Жизнь на дереве не очень сложна, скорее скучна, особенно, когда погода сырая, гуляет от мороза в склизь и обратно. Поэтому говорили. В основном, о еде, да о волках. О волках больше, о еде говорить плохо, потому что сразу тоска наваливается, хотя к голоду мы сильно привычные и спокойные. Вот лично я могу вполне себе прожить без еды неделю и даже покачиваться не начну, а если на дереве сидеть, так и месяц можно. Правда, месяц сидеть на дереве не хотелось, потому что все-таки зима скоро. А потом волков, конечно, не пересидеть, это я сразу понимал. Волков много, они станут ходить и питаться по очереди, нам же убраться с дерева некуда.

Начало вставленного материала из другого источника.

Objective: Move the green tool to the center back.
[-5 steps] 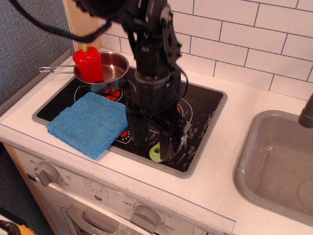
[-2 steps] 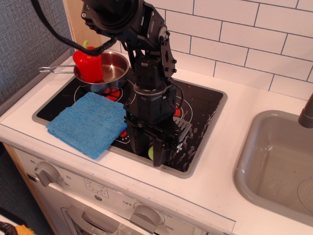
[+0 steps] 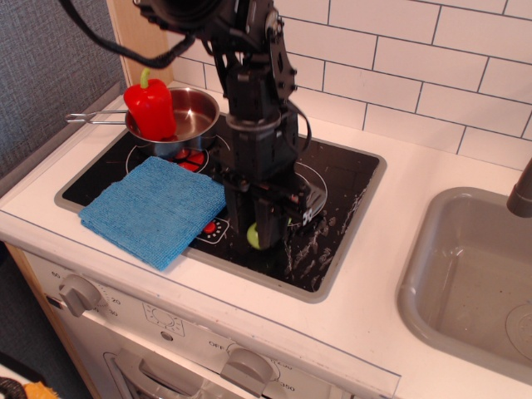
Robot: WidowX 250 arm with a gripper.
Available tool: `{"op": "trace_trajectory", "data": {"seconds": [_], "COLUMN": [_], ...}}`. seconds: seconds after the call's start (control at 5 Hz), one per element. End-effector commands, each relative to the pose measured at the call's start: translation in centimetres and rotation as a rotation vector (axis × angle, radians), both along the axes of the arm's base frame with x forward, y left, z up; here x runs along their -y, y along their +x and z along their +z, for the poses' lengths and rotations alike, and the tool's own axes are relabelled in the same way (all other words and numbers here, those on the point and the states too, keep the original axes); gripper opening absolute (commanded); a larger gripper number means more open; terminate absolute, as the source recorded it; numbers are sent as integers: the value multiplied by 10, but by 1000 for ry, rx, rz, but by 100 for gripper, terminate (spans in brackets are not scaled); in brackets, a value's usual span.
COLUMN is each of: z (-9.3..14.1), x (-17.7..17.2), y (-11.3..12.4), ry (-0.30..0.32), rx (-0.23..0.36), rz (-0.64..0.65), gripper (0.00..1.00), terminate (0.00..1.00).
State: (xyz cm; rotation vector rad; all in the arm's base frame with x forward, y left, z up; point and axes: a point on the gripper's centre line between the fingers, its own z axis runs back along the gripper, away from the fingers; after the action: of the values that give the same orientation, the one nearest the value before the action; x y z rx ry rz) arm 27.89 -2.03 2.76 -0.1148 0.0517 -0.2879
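The green tool shows only in part: its lime-green handle end sticks out at the left of my gripper, and a grey slotted blade shows at the right. My gripper points down over the front middle of the black stovetop, with its fingers closed around the tool. The tool seems to be held just above the glass; the arm hides its middle.
A blue cloth lies on the stove's front left, close to the gripper. A steel pot with a red pepper stands at the back left. A grey sink is at the right. A white tiled wall runs behind.
The gripper has closed on the green tool and moved slightly back and left with it. The handle end sits higher in view than a second ago.
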Motion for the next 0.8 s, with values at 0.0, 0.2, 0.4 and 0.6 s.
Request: {"op": "trace_trajectory", "data": {"seconds": [0.0, 0.2, 0.4, 0.6], "z": [48, 82, 86, 67], "x": [-12, -25, -59, -95], "y": [17, 45, 80, 103], "ry": [7, 27, 54, 103], "rx": [129, 238, 248, 214], "rz": [8, 77, 189, 277], "gripper": [0, 0, 0, 0], "terminate": [0, 0, 0, 0]}}
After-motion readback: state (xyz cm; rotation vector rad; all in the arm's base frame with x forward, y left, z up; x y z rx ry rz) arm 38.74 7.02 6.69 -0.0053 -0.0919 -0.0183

А вот грамотеи, по уверениям Хвостова, знали много чего против волков. Есть такие особые песни, рассказывал он, только не протяжные, а быстрые, как бормоталки, идет грамотей по лесу, видит — волки, так он сразу начинает бормотать особыми словами, от которых волки начинают кидаться друг на друга, а про грамотея забывают.
Или просто берет и зашибает волка словом. Есть такие слова, которыми можно вполне волка и убить, вот так произносишь его погромче — и у волка в голове главная жила лопается. Но такие слова грамотеи никому не сообщают, тайна ведь. Или гранаты те же. Вот Старого Ника он убил подводной гранатой, а есть еще другие гранаты, земельные. И набиты они мелкими шариками, нарочно для того, чтобы волков шинковать. Только надо хорошенько спрятаться или лечь, чтобы самого не посекло. Да и и иные способы есть.
Я спросил, почему тогда грамотей, когда его мужики били, а потом в канаву кидали не применил эти слова и способы, а Хвост ответил, что тут все понятней понятного — грамотею нельзя человеку вред причинять. Грамотей в сторону людей только с благими целями сочинять может, а иначе у него вся творческая сила иссякнет. А без творческой силы грамотей, что есть? Ничто. Себя презирает, по кускам разваливается, причем, по-настоящему разваливается, уши гнить начинают, волосы выпадают…
Я напомнил, что волосы они сами себе выдирают, для вдохновения. Хвостов ответил, что для вдоховения они выдирают, это да. А те, что не выдраны, сами по себе выпадают. А я поинтересовался — а если грамотей — женщина? Она что, тоже лысая?
Хвостов смеялся так, что чуть с дерева не свалился.